**WORK REQUEST**
A word-for-word transcription of all the data is required.

Dataset excerpts

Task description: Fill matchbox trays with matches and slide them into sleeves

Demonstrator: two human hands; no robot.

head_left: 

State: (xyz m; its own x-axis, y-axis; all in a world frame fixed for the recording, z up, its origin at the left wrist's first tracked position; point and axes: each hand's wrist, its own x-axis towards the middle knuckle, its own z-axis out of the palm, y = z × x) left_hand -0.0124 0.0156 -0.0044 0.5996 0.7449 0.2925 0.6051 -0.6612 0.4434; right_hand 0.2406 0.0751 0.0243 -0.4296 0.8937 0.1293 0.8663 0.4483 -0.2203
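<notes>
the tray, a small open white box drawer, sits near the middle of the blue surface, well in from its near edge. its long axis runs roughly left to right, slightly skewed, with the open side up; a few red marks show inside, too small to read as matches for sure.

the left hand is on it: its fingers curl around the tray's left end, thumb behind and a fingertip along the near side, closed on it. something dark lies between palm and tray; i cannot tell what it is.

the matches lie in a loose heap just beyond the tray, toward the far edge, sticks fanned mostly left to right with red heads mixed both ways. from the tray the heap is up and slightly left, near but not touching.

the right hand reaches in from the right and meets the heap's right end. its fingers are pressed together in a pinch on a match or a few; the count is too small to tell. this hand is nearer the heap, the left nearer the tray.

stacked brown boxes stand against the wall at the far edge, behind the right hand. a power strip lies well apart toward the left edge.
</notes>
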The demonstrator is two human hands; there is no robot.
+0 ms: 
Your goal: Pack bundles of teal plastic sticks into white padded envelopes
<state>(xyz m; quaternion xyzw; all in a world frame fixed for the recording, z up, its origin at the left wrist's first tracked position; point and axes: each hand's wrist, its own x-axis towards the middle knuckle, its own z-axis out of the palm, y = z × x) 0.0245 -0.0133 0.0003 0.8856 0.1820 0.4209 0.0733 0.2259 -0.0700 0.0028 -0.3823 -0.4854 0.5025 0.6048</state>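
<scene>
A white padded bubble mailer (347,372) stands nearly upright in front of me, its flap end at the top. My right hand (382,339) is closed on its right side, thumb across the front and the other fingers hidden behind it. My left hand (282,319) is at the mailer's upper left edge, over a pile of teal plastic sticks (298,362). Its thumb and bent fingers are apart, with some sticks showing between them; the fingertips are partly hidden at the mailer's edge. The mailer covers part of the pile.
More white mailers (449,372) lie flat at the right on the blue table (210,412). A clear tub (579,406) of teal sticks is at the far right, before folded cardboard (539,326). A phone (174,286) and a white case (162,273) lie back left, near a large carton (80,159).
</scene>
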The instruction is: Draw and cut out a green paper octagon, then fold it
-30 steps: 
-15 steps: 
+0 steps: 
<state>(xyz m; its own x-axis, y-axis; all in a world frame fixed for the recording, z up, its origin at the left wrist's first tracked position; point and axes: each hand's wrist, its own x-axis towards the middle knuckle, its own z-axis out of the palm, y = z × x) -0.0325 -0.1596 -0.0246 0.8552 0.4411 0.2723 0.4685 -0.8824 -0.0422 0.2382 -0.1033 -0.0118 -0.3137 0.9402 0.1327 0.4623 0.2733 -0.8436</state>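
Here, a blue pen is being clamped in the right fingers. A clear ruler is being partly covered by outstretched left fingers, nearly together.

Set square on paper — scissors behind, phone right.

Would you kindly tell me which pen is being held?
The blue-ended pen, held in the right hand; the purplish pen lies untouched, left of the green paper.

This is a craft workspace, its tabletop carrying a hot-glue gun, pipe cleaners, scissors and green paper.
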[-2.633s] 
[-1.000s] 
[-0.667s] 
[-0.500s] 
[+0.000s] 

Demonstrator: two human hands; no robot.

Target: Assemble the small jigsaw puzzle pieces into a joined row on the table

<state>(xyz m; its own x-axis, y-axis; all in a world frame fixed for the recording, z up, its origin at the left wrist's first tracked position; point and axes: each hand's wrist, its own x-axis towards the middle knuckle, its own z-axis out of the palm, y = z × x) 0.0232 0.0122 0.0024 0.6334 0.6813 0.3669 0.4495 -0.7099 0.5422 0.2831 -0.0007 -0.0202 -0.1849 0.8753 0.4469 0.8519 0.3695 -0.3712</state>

**WRITTEN SOLUTION**
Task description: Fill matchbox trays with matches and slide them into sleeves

Demonstrator: two human hands; no robot.

head_left: 

State: (xyz m; its own x-axis, y-axis; all in a world frame fixed for the recording, z up, its origin at the left wrist's first tracked position; point and axes: each hand's wrist, its own x-axis towards the middle knuckle, its own z-axis out of the palm, y = z × x) left_hand -0.0124 0.0156 -0.0044 0.5996 0.7449 0.2925 0.6051 -0.6612 0.4434; right_hand 0.2406 0.0751 0.0243 -0.4296 0.8937 0.1293 0.8663 0.4483 -0.2203
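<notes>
the tray, a small open white box drawer, sits near the middle of the blue surface, well in from its near edge. its long axis runs roughly left to right, slightly skewed, with the open side up; a few red marks show inside, too small to read as matches for sure.

the left hand is on it: its fingers curl around the tray's left end, thumb behind and a fingertip along the near side, closed on it. something dark lies between palm and tray; i cannot tell what it is.

the matches lie in a loose heap just beyond the tray, toward the far edge, sticks fanned mostly left to right with red heads mixed both ways. from the tray the heap is up and slightly left, near but not touching.

the right hand reaches in from the right and meets the heap's right end. its fingers are pressed together in a pinch on a match or a few; the count is too small to tell. this hand is nearer the heap, the left nearer the tray.

stacked brown boxes stand against the wall at the far edge, behind the right hand. a power strip lies well apart toward the left edge.
</notes>
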The demonstrator is two human hands; there is no robot.
+0 ms: 
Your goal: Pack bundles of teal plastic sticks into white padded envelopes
<state>(xyz m; quaternion xyzw; all in a world frame fixed for the recording, z up, its origin at the left wrist's first tracked position; point and axes: each hand's wrist, its own x-axis towards the middle knuckle, its own z-axis out of the palm, y = z × x) 0.0245 -0.0133 0.0003 0.8856 0.1820 0.4209 0.0733 0.2259 -0.0700 0.0028 -0.3823 -0.4854 0.5025 0.6048</state>
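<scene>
A white padded bubble mailer (347,372) stands nearly upright in front of me, its flap end at the top. My right hand (382,339) is closed on its right side, thumb across the front and the other fingers hidden behind it. My left hand (282,319) is at the mailer's upper left edge, over a pile of teal plastic sticks (298,362). Its thumb and bent fingers are apart, with some sticks showing between them; the fingertips are partly hidden at the mailer's edge. The mailer covers part of the pile.
More white mailers (449,372) lie flat at the right on the blue table (210,412). A clear tub (579,406) of teal sticks is at the far right, before folded cardboard (539,326). A phone (174,286) and a white case (162,273) lie back left, near a large carton (80,159).
</scene>
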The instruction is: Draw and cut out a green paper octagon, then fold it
-30 steps: 
-15 steps: 
+0 steps: 
<state>(xyz m; its own x-axis, y-axis; all in a world frame fixed for the recording, z up, its origin at the left wrist's first tracked position; point and axes: each hand's wrist, its own x-axis towards the middle knuckle, its own z-axis out of the palm, y = z × x) -0.0325 -0.1596 -0.0246 0.8552 0.4411 0.2723 0.4685 -0.8824 -0.0422 0.2382 -0.1033 -0.0118 -0.3137 0.9402 0.1327 0.4623 0.2733 -0.8436</state>
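Here, a blue pen is being clamped in the right fingers. A clear ruler is being partly covered by outstretched left fingers, nearly together.

Set square on paper — scissors behind, phone right.

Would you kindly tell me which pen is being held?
The blue-ended pen, held in the right hand; the purplish pen lies untouched, left of the green paper.

This is a craft workspace, its tabletop carrying a hot-glue gun, pipe cleaners, scissors and green paper.
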[-2.633s] 
[-1.000s] 
[-0.667s] 
[-0.500s] 
[+0.000s] 

Demonstrator: two human hands; no robot.

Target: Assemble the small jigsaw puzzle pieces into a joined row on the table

<state>(xyz m; its own x-axis, y-axis; all in a world frame fixed for the recording, z up, its origin at the left wrist's first tracked position; point and axes: each hand's wrist, its own x-axis towards the middle knuckle, its own z-axis out of the palm, y = z × x) 0.0232 0.0122 0.0024 0.6334 0.6813 0.3669 0.4495 -0.7099 0.5422 0.2831 -0.0007 -0.0202 -0.1849 0.8753 0.4469 0.8519 0.3695 -0.3712</state>

No further answer is required.